───── Supplied data ─────

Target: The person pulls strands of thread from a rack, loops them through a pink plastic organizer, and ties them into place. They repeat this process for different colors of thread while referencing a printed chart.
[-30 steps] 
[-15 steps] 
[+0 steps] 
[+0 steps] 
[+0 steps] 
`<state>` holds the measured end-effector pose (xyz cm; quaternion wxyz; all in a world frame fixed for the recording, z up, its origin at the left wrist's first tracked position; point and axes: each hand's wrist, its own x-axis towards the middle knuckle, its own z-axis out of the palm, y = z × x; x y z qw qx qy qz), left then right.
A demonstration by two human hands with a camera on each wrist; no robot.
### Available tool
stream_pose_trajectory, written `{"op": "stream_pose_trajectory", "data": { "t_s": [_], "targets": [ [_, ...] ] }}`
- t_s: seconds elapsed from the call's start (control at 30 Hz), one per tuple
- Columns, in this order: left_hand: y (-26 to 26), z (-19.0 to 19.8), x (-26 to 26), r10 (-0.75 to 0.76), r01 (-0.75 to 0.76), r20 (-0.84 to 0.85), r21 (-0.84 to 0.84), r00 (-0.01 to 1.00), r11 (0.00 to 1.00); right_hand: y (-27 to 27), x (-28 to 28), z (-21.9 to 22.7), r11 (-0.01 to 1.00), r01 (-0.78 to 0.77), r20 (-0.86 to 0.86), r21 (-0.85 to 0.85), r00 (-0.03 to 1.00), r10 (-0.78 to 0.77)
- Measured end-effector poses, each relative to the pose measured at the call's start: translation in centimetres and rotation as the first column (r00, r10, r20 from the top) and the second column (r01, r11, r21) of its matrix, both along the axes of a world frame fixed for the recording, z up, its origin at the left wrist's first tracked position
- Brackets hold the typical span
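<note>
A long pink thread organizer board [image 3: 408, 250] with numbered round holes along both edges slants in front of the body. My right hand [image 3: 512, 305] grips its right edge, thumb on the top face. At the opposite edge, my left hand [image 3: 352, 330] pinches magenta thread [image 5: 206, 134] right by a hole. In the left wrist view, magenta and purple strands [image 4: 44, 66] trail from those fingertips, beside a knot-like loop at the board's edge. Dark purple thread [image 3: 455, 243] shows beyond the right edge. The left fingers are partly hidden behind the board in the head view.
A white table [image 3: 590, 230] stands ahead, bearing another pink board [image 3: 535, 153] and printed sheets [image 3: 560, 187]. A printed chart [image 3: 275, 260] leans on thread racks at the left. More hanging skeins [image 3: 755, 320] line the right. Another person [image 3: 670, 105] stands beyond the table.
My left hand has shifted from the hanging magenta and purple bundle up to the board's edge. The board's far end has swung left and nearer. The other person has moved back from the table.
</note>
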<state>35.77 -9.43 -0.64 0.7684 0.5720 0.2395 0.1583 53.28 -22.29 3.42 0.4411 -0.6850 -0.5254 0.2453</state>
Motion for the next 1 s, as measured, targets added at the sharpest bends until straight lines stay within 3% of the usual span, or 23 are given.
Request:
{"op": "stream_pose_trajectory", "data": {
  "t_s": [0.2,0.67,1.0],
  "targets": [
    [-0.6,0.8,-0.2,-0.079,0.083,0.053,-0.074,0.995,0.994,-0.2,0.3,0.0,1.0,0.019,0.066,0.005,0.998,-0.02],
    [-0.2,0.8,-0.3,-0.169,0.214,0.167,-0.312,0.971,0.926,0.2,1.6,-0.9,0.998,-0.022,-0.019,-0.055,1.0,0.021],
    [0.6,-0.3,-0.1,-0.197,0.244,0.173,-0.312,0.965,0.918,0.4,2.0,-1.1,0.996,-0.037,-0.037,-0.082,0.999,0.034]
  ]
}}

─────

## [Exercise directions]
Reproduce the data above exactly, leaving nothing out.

## [Problem solution]
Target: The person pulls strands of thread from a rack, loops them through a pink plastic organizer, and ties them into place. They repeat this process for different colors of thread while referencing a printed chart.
[-30 steps] 
[-15 steps] 
[+0 steps] 
[+0 steps] 
[+0 steps] 
`<state>` holds the measured end-effector pose (xyz cm; quaternion wxyz; all in a world frame fixed for the recording, z up, its origin at the left wrist's first tracked position; point and axes: each hand's wrist, its own x-axis towards the middle knuckle, its own z-axis out of the palm, y = z × x; x y z qw qx qy qz), left then right.
A demonstration by two human hands with a camera on each wrist; no robot.
### Available tool
stream_pose_trajectory, written `{"op": "stream_pose_trajectory", "data": { "t_s": [_], "targets": [ [_, ...] ] }}`
- t_s: seconds elapsed from the call's start (control at 30 Hz), one per tuple
- Columns, in this order: left_hand: y (-26 to 26), z (-19.0 to 19.8), x (-26 to 26), r10 (-0.75 to 0.76), r01 (-0.75 to 0.76), r20 (-0.84 to 0.85), r21 (-0.84 to 0.84), r00 (-0.01 to 1.00), r11 (0.00 to 1.00); right_hand: y (-27 to 27), x (-28 to 28), z (-21.9 to 22.7), r11 (-0.01 to 1.00), r01 (-0.78 to 0.77), r20 (-0.86 to 0.86), r21 (-0.85 to 0.85), r00 (-0.03 to 1.00), r10 (-0.78 to 0.77)
- Measured end-effector poses, each relative to the pose measured at the call's start: translation in centimetres and rotation as the first column (r00, r10, r20 from the top) and the second column (r01, r11, r21) of its matrix, both along the axes of a world frame fixed for the recording, z up, its origin at the left wrist's first tracked position
- Brackets hold the typical span
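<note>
A long pink thread organizer board [image 3: 408, 250] with numbered round holes along both edges slants in front of the body. My right hand [image 3: 512, 305] grips its right edge, thumb on the top face. At the opposite edge, my left hand [image 3: 352, 330] pinches magenta thread [image 5: 206, 134] right by a hole. In the left wrist view, magenta and purple strands [image 4: 44, 66] trail from those fingertips, beside a knot-like loop at the board's edge. Dark purple thread [image 3: 455, 243] shows beyond the right edge. The left fingers are partly hidden behind the board in the head view.
A white table [image 3: 590, 230] stands ahead, bearing another pink board [image 3: 535, 153] and printed sheets [image 3: 560, 187]. A printed chart [image 3: 275, 260] leans on thread racks at the left. More hanging skeins [image 3: 755, 320] line the right. Another person [image 3: 670, 105] stands beyond the table.
My left hand has shifted from the hanging magenta and purple bundle up to the board's edge. The board's far end has swung left and nearer. The other person has moved back from the table.
</note>
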<state>35.77 -9.43 -0.64 0.7684 0.5720 0.2395 0.1583 53.28 -22.29 3.42 0.4411 -0.6850 -0.5254 0.2453</state>
Motion for the next 1 s, as measured, targets added at the sharpest bends until straight lines stay within 3% of the usual span, or 23 are given.
Request:
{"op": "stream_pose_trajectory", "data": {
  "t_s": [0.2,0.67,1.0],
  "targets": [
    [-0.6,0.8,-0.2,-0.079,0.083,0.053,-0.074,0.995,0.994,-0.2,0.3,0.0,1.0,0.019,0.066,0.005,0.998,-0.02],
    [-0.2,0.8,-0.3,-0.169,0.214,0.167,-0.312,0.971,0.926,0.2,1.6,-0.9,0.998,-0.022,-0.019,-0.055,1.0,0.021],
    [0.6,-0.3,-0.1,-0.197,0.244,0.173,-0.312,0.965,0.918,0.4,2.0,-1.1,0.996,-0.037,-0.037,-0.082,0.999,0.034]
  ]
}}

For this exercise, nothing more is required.